Brand of fruit-flavoured sweets with a hard sugar shell that carries the letter S. The inside is mainly sugar, corn syrup and palm kernel oil, along with fruit juice and flavouring.

Haribo

German confectionary company, founded in 1920, that made the first gummy candy called Gummibärchen (little gummy bears). Now one of the biggest manufacturers of gummy and jelly sweets in the world, producing gummy bears, other jelly sweets and licorice.

Cola rollers

A type of hard candy that tastes like cola.

Stollen (also called Weihnachtsstollen or Christstollen)

Traditional German fruitcake, often filled with candied citrus fruit and raisins. Sometimes filled with nuts or marzipan, and covered with icing sugar.

Marzipan

A confection consisting mostly of sugar, honey and almond meals.
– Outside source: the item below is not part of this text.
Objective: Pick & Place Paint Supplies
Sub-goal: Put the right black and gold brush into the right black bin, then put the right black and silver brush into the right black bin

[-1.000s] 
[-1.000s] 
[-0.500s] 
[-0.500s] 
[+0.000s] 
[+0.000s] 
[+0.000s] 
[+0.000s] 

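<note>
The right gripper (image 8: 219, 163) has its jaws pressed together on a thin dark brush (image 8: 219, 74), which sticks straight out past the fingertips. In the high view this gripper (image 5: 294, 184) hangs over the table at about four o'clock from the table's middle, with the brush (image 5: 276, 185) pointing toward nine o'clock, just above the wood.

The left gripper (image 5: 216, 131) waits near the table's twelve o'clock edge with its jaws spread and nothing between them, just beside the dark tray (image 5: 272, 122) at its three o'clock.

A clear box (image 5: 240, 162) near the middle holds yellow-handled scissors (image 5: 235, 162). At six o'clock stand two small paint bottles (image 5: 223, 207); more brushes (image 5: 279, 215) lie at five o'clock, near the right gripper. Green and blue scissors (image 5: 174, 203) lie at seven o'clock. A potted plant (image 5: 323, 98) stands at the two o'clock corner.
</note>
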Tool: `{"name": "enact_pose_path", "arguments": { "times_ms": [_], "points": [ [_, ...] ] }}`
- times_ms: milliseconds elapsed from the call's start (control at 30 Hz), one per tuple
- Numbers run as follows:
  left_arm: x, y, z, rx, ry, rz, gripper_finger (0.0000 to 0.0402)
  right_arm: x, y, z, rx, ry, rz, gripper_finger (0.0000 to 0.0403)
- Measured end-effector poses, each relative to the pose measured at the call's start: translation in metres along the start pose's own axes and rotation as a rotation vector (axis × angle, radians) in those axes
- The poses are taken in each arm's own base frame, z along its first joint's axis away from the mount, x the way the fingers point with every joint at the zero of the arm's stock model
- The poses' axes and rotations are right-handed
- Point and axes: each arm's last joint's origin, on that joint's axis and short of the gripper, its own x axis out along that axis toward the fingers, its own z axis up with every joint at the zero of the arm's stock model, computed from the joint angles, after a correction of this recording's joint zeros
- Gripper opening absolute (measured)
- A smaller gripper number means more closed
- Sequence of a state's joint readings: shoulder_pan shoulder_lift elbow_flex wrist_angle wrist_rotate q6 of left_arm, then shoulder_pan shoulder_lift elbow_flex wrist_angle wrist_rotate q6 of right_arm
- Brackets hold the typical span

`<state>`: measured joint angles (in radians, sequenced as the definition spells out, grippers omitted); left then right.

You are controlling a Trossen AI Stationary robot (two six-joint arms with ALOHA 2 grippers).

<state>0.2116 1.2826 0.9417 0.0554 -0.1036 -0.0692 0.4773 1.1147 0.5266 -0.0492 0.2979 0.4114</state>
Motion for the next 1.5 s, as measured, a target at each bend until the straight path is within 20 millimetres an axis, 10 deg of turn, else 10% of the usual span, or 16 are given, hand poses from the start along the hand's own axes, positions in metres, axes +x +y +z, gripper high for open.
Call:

Often covered with chocolate or made into imitations of fruits, vegetables and animals. Also used for cake decorations or as a filling.

Barley Toys

Traditional variety of British hard candy, often yellow or orange in colour with an extract of barley added as flavouring. Similar to caramel candy in texture and taste. Often made into small, spiral sticks.

Humbugs

Hard-boiled sweet that is flavoured in peppermint and striped in two different colours.

Turkish Delights

Confection based on a gel of starch and sugar, mixed with chopped dates, pistachios, hazelnuts or walnuts and different flavours. Often packaged in small cubes dusted with icing sugar.

Local Candy Lore

Sometime in the early 20th century, St. Albert resident Cheri Chevigny owned a pet black bear named Betty.
The bear's patrons had fed it candy when it was a cub and sometimes it was seen wandering to Perron's General Store – then a local family business – to get candy. The bear later ended up being sent to the zoo.